- **PROBLEM**
Write out all of the lines below, exactly and completely.

- **MATERIALS PROVIDED**
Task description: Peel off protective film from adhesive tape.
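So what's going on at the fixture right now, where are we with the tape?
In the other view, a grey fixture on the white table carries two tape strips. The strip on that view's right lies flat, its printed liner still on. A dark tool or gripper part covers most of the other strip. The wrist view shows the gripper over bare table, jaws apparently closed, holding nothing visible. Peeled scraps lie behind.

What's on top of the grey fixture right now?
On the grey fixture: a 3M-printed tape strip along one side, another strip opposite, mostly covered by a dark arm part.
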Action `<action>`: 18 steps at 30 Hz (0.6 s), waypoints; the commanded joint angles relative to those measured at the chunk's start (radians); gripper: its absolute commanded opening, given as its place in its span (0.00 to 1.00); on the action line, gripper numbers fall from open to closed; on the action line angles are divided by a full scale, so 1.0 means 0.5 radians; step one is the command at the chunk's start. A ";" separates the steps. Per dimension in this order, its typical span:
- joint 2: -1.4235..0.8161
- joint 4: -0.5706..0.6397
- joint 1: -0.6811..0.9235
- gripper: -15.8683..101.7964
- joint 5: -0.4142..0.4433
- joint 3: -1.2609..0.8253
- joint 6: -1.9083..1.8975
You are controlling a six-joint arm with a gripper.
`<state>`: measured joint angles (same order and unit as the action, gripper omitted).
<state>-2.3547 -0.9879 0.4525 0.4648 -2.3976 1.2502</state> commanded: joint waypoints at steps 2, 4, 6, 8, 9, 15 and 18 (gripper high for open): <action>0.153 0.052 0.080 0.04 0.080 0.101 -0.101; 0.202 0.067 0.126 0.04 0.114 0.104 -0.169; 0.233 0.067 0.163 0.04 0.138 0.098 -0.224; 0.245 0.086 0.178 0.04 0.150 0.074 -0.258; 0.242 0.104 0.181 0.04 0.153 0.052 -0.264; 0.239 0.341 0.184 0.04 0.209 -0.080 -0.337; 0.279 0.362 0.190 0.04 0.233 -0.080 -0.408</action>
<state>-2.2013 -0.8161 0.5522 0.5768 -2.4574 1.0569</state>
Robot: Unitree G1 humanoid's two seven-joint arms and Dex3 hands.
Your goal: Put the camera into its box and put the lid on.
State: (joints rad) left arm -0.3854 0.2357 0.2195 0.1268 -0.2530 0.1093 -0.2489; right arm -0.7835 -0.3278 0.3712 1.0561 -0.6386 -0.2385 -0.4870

- **RESPONSE AREA**
Task description: Peel off protective film from adhesive tape.
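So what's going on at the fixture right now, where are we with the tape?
In the other view, a grey fixture on the white table carries two tape strips. The strip on that view's right lies flat, its printed liner still on. A dark tool or gripper part covers most of the other strip. The wrist view shows the gripper over bare table, jaws apparently closed, holding nothing visible. Peeled scraps lie behind.

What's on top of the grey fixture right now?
On the grey fixture: a 3M-printed tape strip along one side, another strip opposite, mostly covered by a dark arm part.
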Action `<action>`: 18 steps at 30 Hz (0.6 s), waypoints; the commanded joint angles relative to those measured at the chunk's start (radians); gripper: its absolute commanded opening, given as its place in its span (0.00 to 1.00); on the action line, gripper numbers fall from open to closed; on the action line angles are divided by a full scale, so 1.0 means 0.5 radians; step one is the command at the chunk's start. A ";" separates the steps. Per dimension in this order, its typical span:
- joint 2: -1.4235..0.8161
- joint 4: -0.5706..0.6397
- joint 1: -0.6811..0.9235
- gripper: -15.8683..101.7964
- joint 5: -0.4142..0.4433
- joint 3: -1.2609..0.8253
- joint 6: -1.9083..1.8975
You are controlling a six-joint arm with a gripper.
`<state>`: measured joint angles (same order and unit as the action, gripper omitted).
<state>-2.3547 -0.9879 0.4525 0.4648 -2.3976 1.2502</state> commanded: joint waypoints at steps 2, 4, 6, 8, 9, 15 and 18 (gripper high for open): <action>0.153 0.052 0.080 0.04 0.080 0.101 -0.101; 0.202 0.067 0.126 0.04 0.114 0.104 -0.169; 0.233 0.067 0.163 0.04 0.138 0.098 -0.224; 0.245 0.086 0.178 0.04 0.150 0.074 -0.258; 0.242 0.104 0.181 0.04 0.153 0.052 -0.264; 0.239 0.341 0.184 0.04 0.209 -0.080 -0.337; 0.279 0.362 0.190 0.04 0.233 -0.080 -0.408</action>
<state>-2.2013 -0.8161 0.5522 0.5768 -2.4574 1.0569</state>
Robot: Unitree G1 humanoid's two seven-joint arms and Dex3 hands.
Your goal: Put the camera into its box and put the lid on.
State: (joints rad) left arm -0.3854 0.2357 0.2195 0.1268 -0.2530 0.1093 -0.2489; right arm -0.7835 -0.3278 0.3712 1.0561 -0.6386 -0.2385 -0.4870

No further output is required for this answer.